§ What is expected
The whole listing below must be printed again exactly, images excluded.
============================================================
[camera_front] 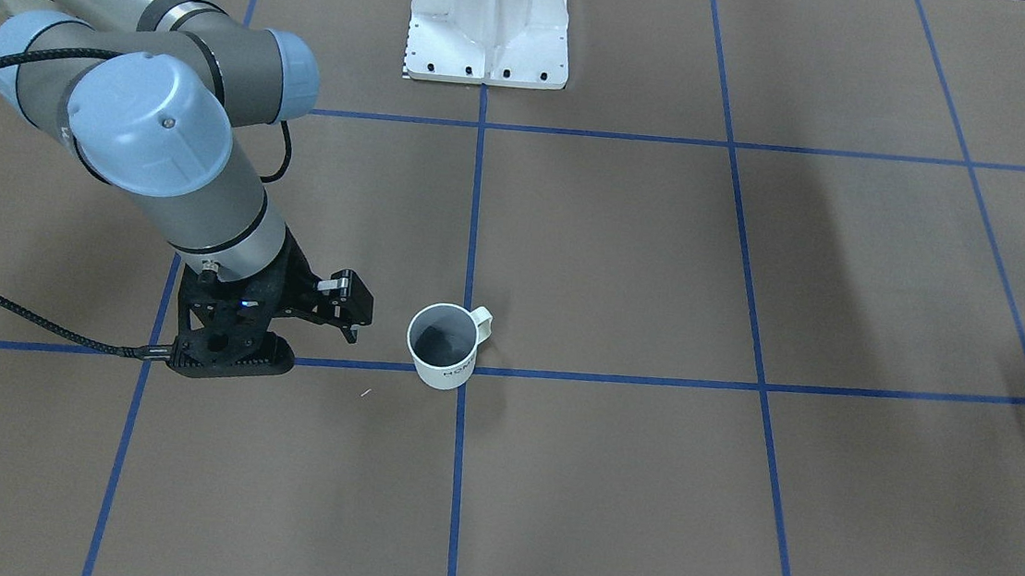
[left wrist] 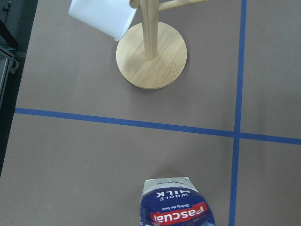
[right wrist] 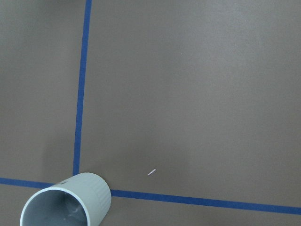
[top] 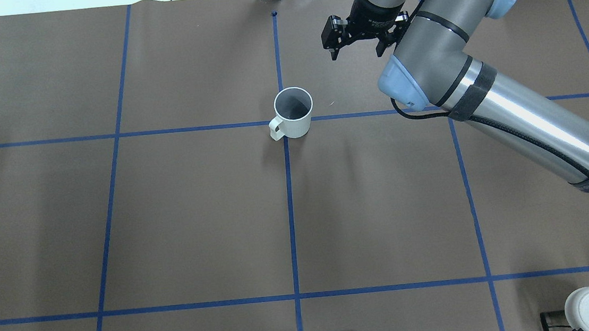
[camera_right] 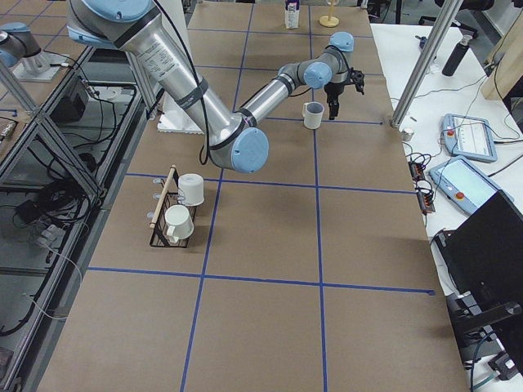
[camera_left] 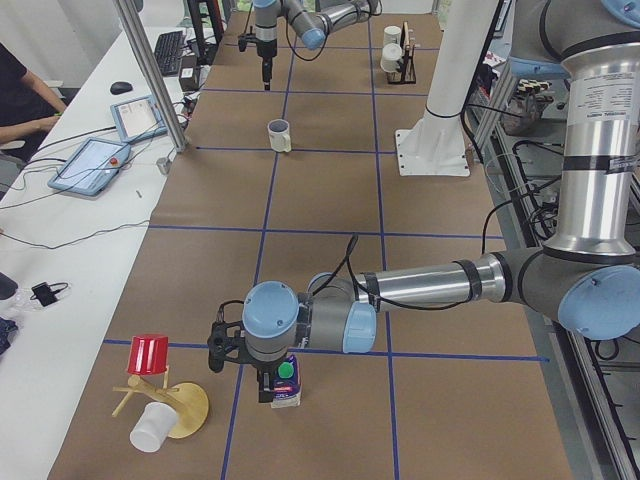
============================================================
§ Response to the exercise
[camera_front] 
[left wrist] 
[right wrist] 
[top] 
[camera_right] 
[camera_left] 

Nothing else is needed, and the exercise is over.